April Market Report: Spring Shopping Season Gets Upstaged
For agents, the most important day in March usually falls on the 20th. But the official start of spring got upstaged this year by Friday, March 10. That’s the day Silicon Valley Bank (SVB) shut down, sending shockwaves throughout the economy. The ensuing banking uncertainty has cast interest rates into more volatility.
It’s a complicated story that could both hurt and help your clients. Which fits right in during 2023, a year that has already been plenty complicated for agents. To make sense of the latest trends and economic signals, dive into our latest market report.
Silicon Valley Bank fell, then mortgage rates followed
Key stat: Prior to SVB closing, 30-year fixed mortgage rates increased for six consecutive weeks. Since then, they’ve decreased nearly 0.5%.
“Home buyers have been very responsive to mortgage rates in recent months,” Zillow Chief Economist Skylar Olsen explained in March. “Today, falling mortgage rates could thaw what was shaping up to be a fairly frozen spring home shopping season.”
Takeaway: Stay ready. SVB’s collapse may have provided unexpected short-term relief. However, there could be long-term fallout in housing if still more banks suffer similar issues that lead to job losses and a recession.
Home values hold steady — except in some major markets
Key stat: National home values are up 4.4% year over year. But 18 of the 50 largest metros saw home values decrease, including 12 cities in the West.
Price volatility by region is another way the 2023 spring shopping season differs from the past few years. In California, home values are down in traditionally expensive metros like San Francisco (-7.73%), San Jose (-6.10%), and Los Angeles (-2.41%). Meanwhile, in Florida, Miami, Orlando, and Tampa homes are all up more than 5% year over year.
Takeaway: “This is a good reminder the market is not a monolith,” Tucker says. “Affordability is still an issue across the country, but home values have been coming down in some areas, especially out West, which might open up windows for some buyers.”
New listings are lagging, but well-priced homes still sell
Key stat: New listings dropped 22% year over year, but median pending sales only needed 17 days to go off the market.
While inventory is down overall, desirable properties are still drawing buyers at a healthy pace.
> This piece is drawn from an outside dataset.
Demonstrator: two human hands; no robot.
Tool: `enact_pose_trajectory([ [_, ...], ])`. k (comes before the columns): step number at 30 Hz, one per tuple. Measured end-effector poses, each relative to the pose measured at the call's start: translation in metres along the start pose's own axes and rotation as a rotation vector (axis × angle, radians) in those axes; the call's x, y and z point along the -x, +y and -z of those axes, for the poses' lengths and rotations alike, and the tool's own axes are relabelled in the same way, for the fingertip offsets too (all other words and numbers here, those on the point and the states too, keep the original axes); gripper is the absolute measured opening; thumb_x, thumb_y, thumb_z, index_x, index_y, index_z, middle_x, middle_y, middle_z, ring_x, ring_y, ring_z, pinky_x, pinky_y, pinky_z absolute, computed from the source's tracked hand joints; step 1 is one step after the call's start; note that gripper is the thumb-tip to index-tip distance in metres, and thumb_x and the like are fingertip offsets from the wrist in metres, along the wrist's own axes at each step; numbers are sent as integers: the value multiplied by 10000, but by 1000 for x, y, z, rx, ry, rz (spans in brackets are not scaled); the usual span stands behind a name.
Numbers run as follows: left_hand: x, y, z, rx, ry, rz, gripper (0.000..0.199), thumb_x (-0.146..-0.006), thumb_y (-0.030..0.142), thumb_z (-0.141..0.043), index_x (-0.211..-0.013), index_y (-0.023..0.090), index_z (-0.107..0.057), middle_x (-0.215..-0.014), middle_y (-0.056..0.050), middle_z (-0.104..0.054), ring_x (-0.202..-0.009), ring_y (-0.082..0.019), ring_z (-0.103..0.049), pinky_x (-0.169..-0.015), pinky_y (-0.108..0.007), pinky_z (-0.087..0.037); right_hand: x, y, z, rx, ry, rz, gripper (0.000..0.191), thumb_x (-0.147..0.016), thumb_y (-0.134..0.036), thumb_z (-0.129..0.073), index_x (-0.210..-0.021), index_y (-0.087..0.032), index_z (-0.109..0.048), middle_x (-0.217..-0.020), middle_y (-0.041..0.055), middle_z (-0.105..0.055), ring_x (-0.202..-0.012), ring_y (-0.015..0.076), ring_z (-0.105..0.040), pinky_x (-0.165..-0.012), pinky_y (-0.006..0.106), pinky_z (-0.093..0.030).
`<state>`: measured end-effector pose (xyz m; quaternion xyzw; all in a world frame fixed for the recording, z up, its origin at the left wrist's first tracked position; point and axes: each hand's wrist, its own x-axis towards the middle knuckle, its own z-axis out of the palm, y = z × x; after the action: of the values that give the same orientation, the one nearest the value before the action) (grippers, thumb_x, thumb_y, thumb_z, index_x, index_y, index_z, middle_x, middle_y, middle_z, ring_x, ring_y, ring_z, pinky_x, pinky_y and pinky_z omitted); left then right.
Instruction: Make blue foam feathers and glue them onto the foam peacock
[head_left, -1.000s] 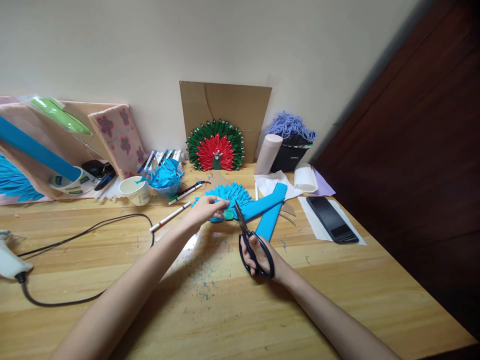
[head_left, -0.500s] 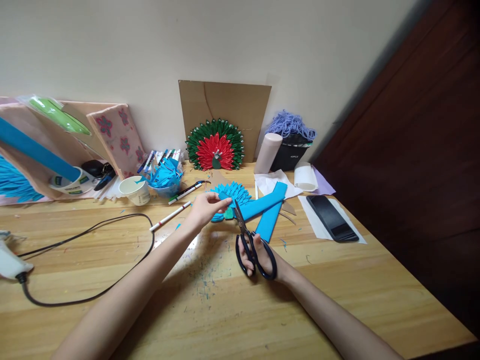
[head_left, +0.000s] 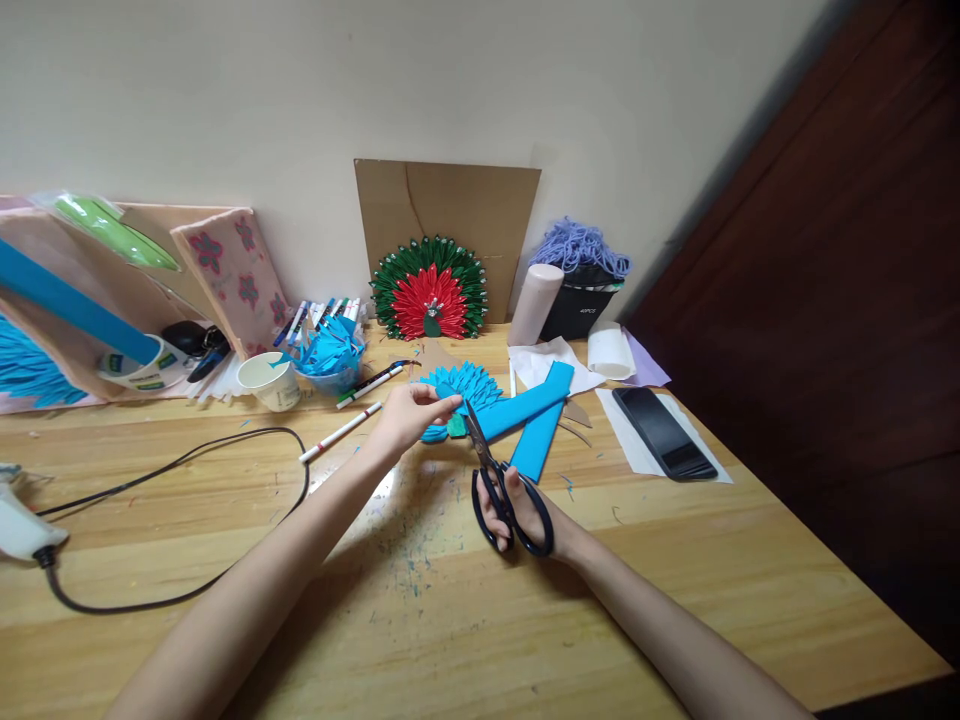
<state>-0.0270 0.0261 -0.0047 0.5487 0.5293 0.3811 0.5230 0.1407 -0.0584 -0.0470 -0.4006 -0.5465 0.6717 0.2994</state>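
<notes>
My left hand (head_left: 411,415) is closed in a pinch on a small blue piece (head_left: 445,391), which looks like ribbon or paper. In my right hand (head_left: 529,502) is a pair of black-handled scissors (head_left: 481,443), its blade tips up against the left fingertips and the blue piece. Whether the blades are cutting cannot be made out. Behind the hands lies a fan of folded blue petals (head_left: 474,382) with a green patch (head_left: 457,426) at its base, partly hidden. Two flat blue strips (head_left: 537,440) cross to the right of the blades.
A green and red peacock (head_left: 430,290) leans on cardboard (head_left: 457,195) at the wall. Left of the fan stand a bowl of blue pieces (head_left: 330,352) and a paper cup (head_left: 268,384). A glue gun (head_left: 22,525) trails a black cable (head_left: 150,608). At right is a phone (head_left: 664,435).
The scissor tips have shifted slightly left, closer to my left fingertips. Otherwise both hands keep nearly the same place, and the view has tilted a little.
</notes>
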Motion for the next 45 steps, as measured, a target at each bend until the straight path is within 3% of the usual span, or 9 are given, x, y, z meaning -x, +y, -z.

In February 2020, newly pending sales took 22 days to go from listed to pending. “Homes priced correctly still have a good chance to sell quickly,” says Zillow senior economist Jeff Tucker, “just not at the light speed that was common in 2022.”
Takeaway: When setting the price, agents should aim to find a middle ground that balances realistic market conditions with client expectations. “Today, it’s more crucial than ever to do your research,” Tucker says. “Setting a good price is specific to the home and the area, so use a data-driven tool or dashboard to come to a logical number.”